Thursday, December 12, 2019

Don't forget to give a Christmas present to yourself

Thanks to the time of year and the weather patterns, I've begun rereading a couple of books of poetry that involve Ted Kooser and Jim Harrison. Kooser wrote Winter Morning Walks: one hundred postcards to Jim Harrison during the last years of the last millennium. Kooser and Harrison collaborated on Braided Creek, A Conversation in Poetry, during the early years of the current millennium. The poems in the latter aren't identified by poet. I have long admired and enjoyed the poems of each writer, and continue in my efforts to discover more details of the long-standing friendship between two poets who seem to me to be very different people, except they both love the Midwest and both are writers.

cover on Winter Morning Walks: one hundred postcards to Jim Harrison

Next year I intend to once again risk paving part of a road to hell, with my good intentions to return to poetry writing. Kooser put his aside for several months after he'd been diagnosed with cancer, and then began sending postcards to Harrison. I hope to avoid anything as traumatic, but want to slow down and pay more attention to the details in my life, especially as the world around us gets more crazy, at least leading up to early November.

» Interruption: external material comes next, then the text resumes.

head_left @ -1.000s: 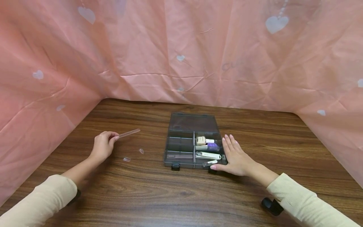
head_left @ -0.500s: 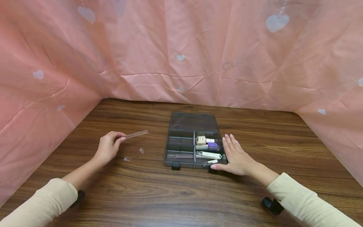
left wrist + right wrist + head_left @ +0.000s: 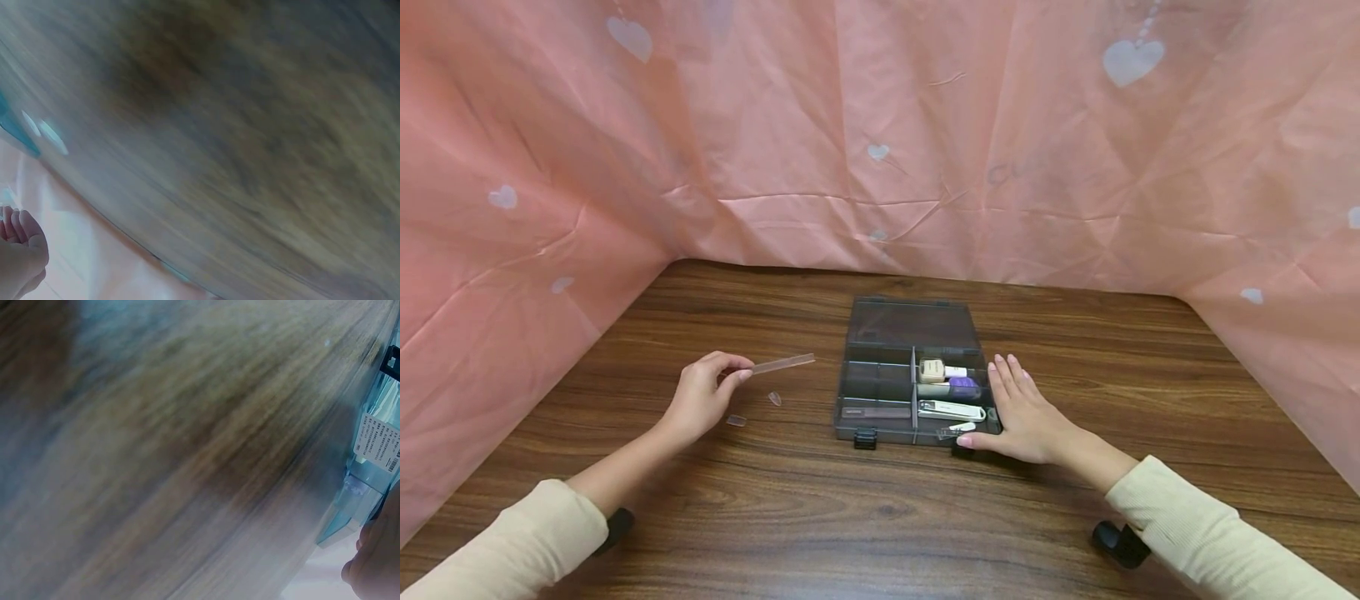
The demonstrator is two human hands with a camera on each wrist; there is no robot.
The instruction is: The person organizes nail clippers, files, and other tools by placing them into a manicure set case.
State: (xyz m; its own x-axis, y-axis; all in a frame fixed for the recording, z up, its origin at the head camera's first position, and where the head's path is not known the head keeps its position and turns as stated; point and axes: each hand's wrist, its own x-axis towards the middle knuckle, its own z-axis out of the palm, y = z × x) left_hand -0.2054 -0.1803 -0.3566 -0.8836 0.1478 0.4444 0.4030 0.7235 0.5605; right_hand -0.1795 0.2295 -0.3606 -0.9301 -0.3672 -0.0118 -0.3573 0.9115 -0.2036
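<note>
My left hand (image 3: 700, 398) pinches one end of a thin translucent strip (image 3: 784, 363) between thumb and fingers, above the table left of the box. Two small clear pieces like false nail tips (image 3: 774, 399) lie below it. My right hand (image 3: 1028, 421) rests with straight fingers along the right side of a dark see-through compartment box (image 3: 910, 323), its lid laid back. In the box's right half are a beige nail polish bottle (image 3: 932, 371), a purple-and-clear bottle (image 3: 964, 388), a nail clipper (image 3: 951, 411) and small clear-and-white pieces (image 3: 961, 427). A flat dark bar (image 3: 876, 412) occupies the front left compartment.
The box stands mid-way on a wood-grain table (image 3: 880, 517). A pink curtain with hearts (image 3: 880, 108) encloses the back and sides. In the right wrist view, a printed label (image 3: 377, 442) shows on the box.
My left hand has moved rightward, carrying the translucent strip closer to the box. My right hand and the box have stayed in place.
</note>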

cover on Braided Creek, A Conversation in Poetry

My suggestion: give yourself a Christmas present that lasts all year. Set aside time each and every day for meditation and meaningful reading. Try to stretch you attention span. I know I've shortened mine by spending too much time on the internets and social media. No matter how easy and addictive it may be, we don't have to do things that are unhealthy for our minds, bodies and emotions. In fact, it seems to me that learning to treat ourselves to health is part of the message of the birth and rebirth we celebrate at this time of year.

from “Braided Creek”


How one old tire leans up against
another, the breath gone out of both.

Old friend,
perhaps we work too hard
at being remembered.

Which way will the creek
run when time ends?
Don’t ask me until
this wine bottle is empty.

While my bowl is still half full,
you can eat out of it too,
and when it is empty,
just bury it out in the flowers.

All those years
I had in my pocket.
I spent them,
nickel-and-dime.

Each clock tick falls
like a raindrop,
right through the floor
as if it were nothing.

In the morning light,
the doorknob, cold with dew.

The Pilot razor-point pen is my
compass, watch, and soul chaser.
Thousands of miles of black squiggles.